Pour l'heure, les syndicats ne ciblent pas Christophe Castaner qui a rouvert les épineux chantiers sur les cycles de travail et le paiement des heures supplémentaires, et délié les cordons de la bourse avec la signature d'un coûteux protocole de revalorisation salariale en décembre 2018 (250 millions d'euros pour le budget 2020).

Mais ils doutent de sa capacité à gagner les arbitrages à l'heure où se profilent deux échéances d'importance et "budgétivores": la réforme des retraites et la future loi de programmation des forces de sécurité intérieure.

"On ne veut pas d'une Lopssi (Loi d’orientation et de programmation pour la sécurité intérieure, ndlr) +discount+", avance Grégory Joron qui réclame également des "garanties" sur la future réforme des retraites.

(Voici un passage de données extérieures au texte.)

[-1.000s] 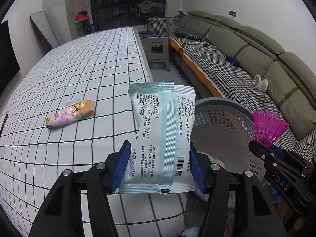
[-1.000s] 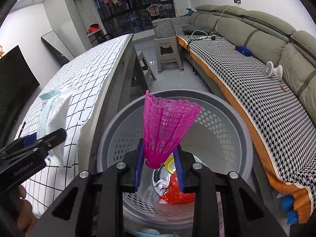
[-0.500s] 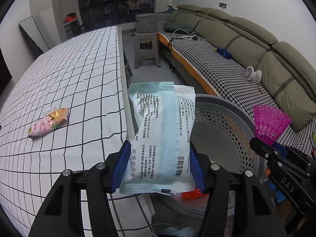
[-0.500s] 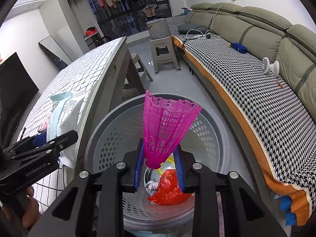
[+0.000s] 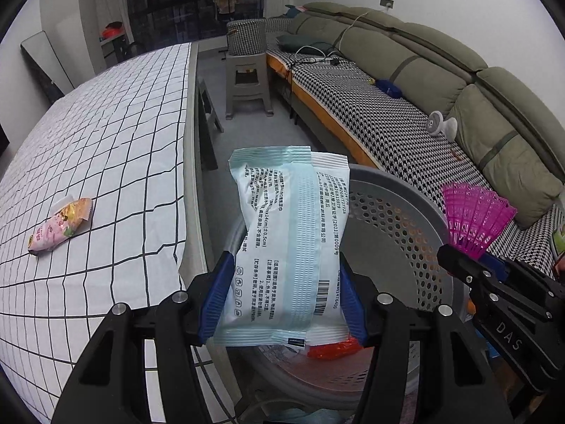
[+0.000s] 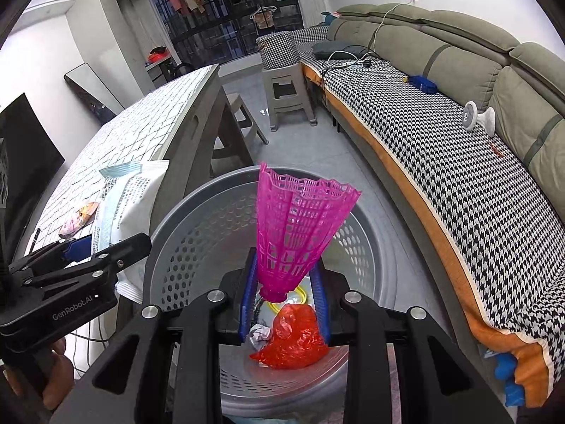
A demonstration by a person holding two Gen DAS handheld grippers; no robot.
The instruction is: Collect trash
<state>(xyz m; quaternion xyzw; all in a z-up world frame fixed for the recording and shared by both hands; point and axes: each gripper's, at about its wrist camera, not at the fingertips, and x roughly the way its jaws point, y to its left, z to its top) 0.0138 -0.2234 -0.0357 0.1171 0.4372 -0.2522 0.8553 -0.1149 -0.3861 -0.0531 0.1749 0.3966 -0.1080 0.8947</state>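
Observation:
My left gripper [image 5: 282, 296] is shut on a pale blue and white wipes packet [image 5: 289, 240], held upright over the left rim of the grey perforated basket [image 5: 416, 233]. My right gripper [image 6: 284, 293] is shut on the base of a pink plastic shuttlecock [image 6: 298, 233], hanging over the middle of the basket [image 6: 197, 233]. Red plastic wrap [image 6: 295, 339] and crumpled paper lie at the basket's bottom. A pink and yellow snack wrapper [image 5: 60, 226] lies on the checked tablecloth [image 5: 106, 148]. In the right wrist view the left gripper [image 6: 81, 254] shows at the left with its packet [image 6: 127, 198].
The table's edge [image 5: 192, 183] runs just left of the basket. A long sofa with a houndstooth cover [image 5: 406, 113] fills the right side, a small fan [image 5: 439, 125] lying on it. A grey stool [image 5: 247, 84] stands on the floor beyond.
The left gripper has carried the packet rightwards off the table to the basket's rim. The right gripper with the shuttlecock has shifted a little over the basket; more of the basket's bottom shows.

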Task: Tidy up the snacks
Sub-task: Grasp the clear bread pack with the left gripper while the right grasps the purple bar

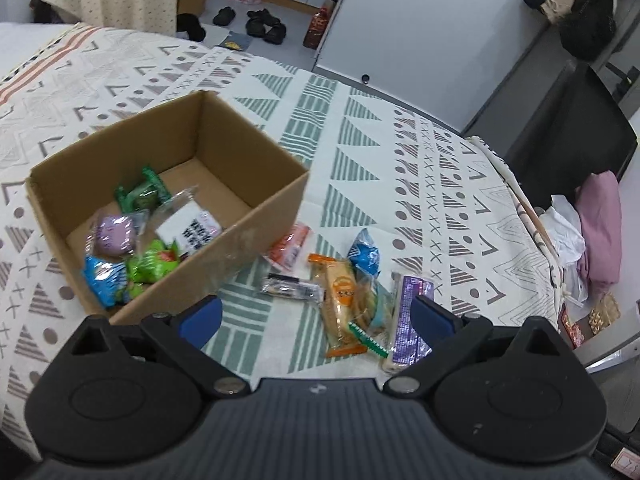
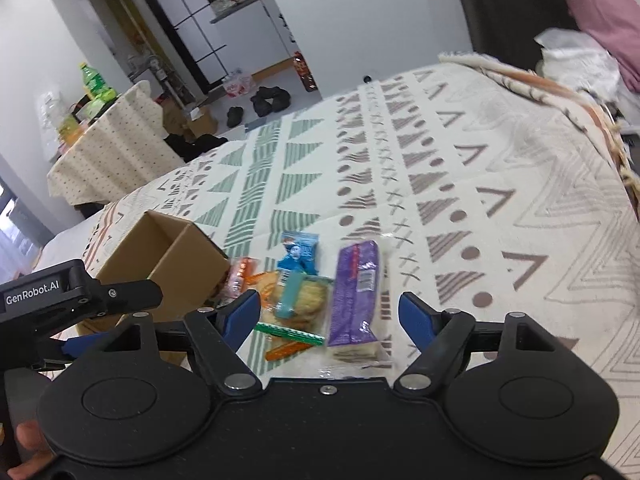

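Observation:
An open cardboard box (image 1: 256,216) stands on the patterned bedspread and holds several wrapped snacks, among them a purple one (image 1: 114,234) and a green one (image 1: 154,260). To its right lie loose snacks: a red packet (image 1: 290,246), a blue packet (image 1: 366,254), a dark packet (image 1: 292,286), an orange bread packet (image 1: 344,304) and a long purple packet (image 1: 410,316). My left gripper (image 1: 316,318) hangs open just above and in front of this heap, holding nothing. My right gripper (image 2: 329,316) is open too. The purple packet (image 2: 356,292) and a cookie packet (image 2: 300,304) lie flat on the bedspread between its fingers.
The bedspread (image 2: 500,168) stretches far to the right and back. The box (image 2: 168,256) is left of the heap, with the left tool's black housing (image 2: 48,296) beside it. Beyond the bed lie shoes (image 1: 266,24) on the floor, a cloth-covered table (image 2: 112,148) and a pink pillow (image 1: 600,224).

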A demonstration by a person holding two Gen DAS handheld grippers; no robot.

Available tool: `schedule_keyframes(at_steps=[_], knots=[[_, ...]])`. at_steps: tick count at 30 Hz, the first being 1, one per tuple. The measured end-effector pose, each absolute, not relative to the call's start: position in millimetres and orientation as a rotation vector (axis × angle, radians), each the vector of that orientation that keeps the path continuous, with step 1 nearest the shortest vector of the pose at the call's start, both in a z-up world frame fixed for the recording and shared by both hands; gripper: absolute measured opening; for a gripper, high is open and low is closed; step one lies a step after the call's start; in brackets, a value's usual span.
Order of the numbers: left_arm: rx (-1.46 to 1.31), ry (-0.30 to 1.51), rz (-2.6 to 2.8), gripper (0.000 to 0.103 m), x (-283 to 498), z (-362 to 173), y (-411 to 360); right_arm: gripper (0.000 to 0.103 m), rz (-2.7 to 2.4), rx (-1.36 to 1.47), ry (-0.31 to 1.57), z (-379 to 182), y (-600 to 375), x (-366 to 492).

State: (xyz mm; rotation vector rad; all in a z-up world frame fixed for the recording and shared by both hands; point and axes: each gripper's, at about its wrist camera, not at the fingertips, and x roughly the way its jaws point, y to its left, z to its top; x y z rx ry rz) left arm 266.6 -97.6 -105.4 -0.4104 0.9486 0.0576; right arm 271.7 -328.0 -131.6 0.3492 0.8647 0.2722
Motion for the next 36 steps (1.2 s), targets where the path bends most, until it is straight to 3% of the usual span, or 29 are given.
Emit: schedule_keyframes(at_steps=[8,11,16,22,36], knots=[[-0.404,0.950,0.028,0.093,287,-121,-116,0.060,0.264,0.431,0.930,-149,-334,279],[-0.401,0.974,0.011,0.085,297,-130,-122,0.055,0.256,0.448,0.954,-157,-335,285],[-0.399,1.019,-0.015,0.062,314,-147,-130,0.047,0.253,0.462,0.995,-170,-332,296],[-0.378,1.062,-0.043,0.048,331,-166,-143,0.044,0.254,0.471,1.023,-181,-330,306],[-0.289,1.120,-0.051,0.048,356,-186,-170,0.039,0.260,0.457,1.098,-209,-324,325]])
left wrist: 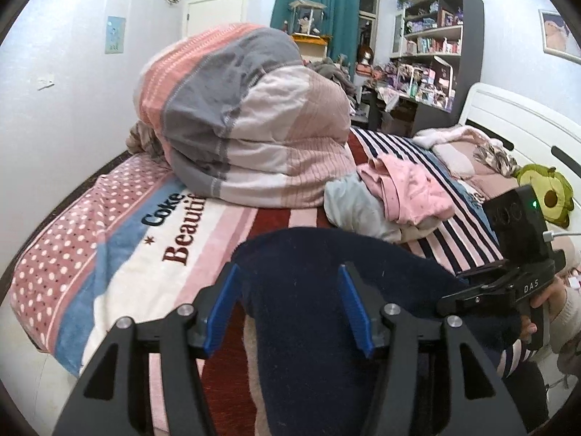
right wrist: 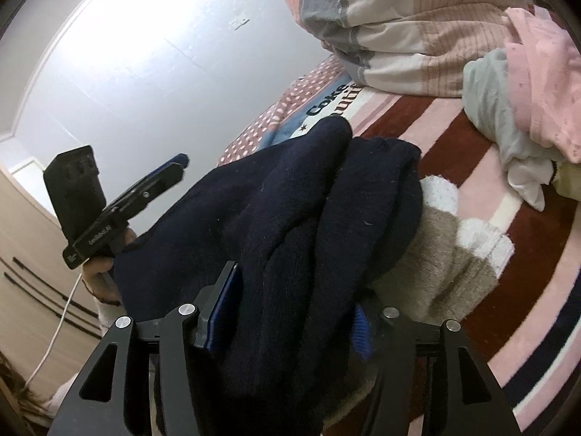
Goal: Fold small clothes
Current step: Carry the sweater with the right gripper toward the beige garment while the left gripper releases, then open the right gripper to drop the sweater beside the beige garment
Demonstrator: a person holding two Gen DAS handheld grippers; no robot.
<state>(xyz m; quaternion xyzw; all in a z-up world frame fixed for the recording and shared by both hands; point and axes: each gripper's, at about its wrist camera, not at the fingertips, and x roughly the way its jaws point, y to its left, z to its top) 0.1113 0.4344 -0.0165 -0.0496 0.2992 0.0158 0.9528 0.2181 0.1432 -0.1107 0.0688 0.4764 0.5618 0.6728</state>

Certaines préconisations du rapport Delevoye inquiètent tout particulièrement les syndicats. Si le principe de droit au départ anticipé est maintenu (dès 52 ans dans la police), il ne le serait plus pour tous les policiers en fonction de la dangerosité de leurs missions. L'avantageux système de bonifications pourrait être égratigné.

"On demande un statut du policier" à l'instar de celui des militaires pour les gendarmes, avance David Le Bars à l'unisson de ses collègues.

"Policiers mais aussi personnels de santé ou des transports, ça risque d'être compliqué pour le gouvernement de prétendre faire un système de retraites universel s'il multiplie les exceptions", résume anonymement un haut fonctionnaire de la place Beauvau.

Les syndicats policiers paraissent résolus à engager l'épreuve de force. "Le gouvernement sous-estime le pouvoir de nuisance que nous pouvons avoir si on commence à se mettre en colère", expose Fabien Vanhemelryck.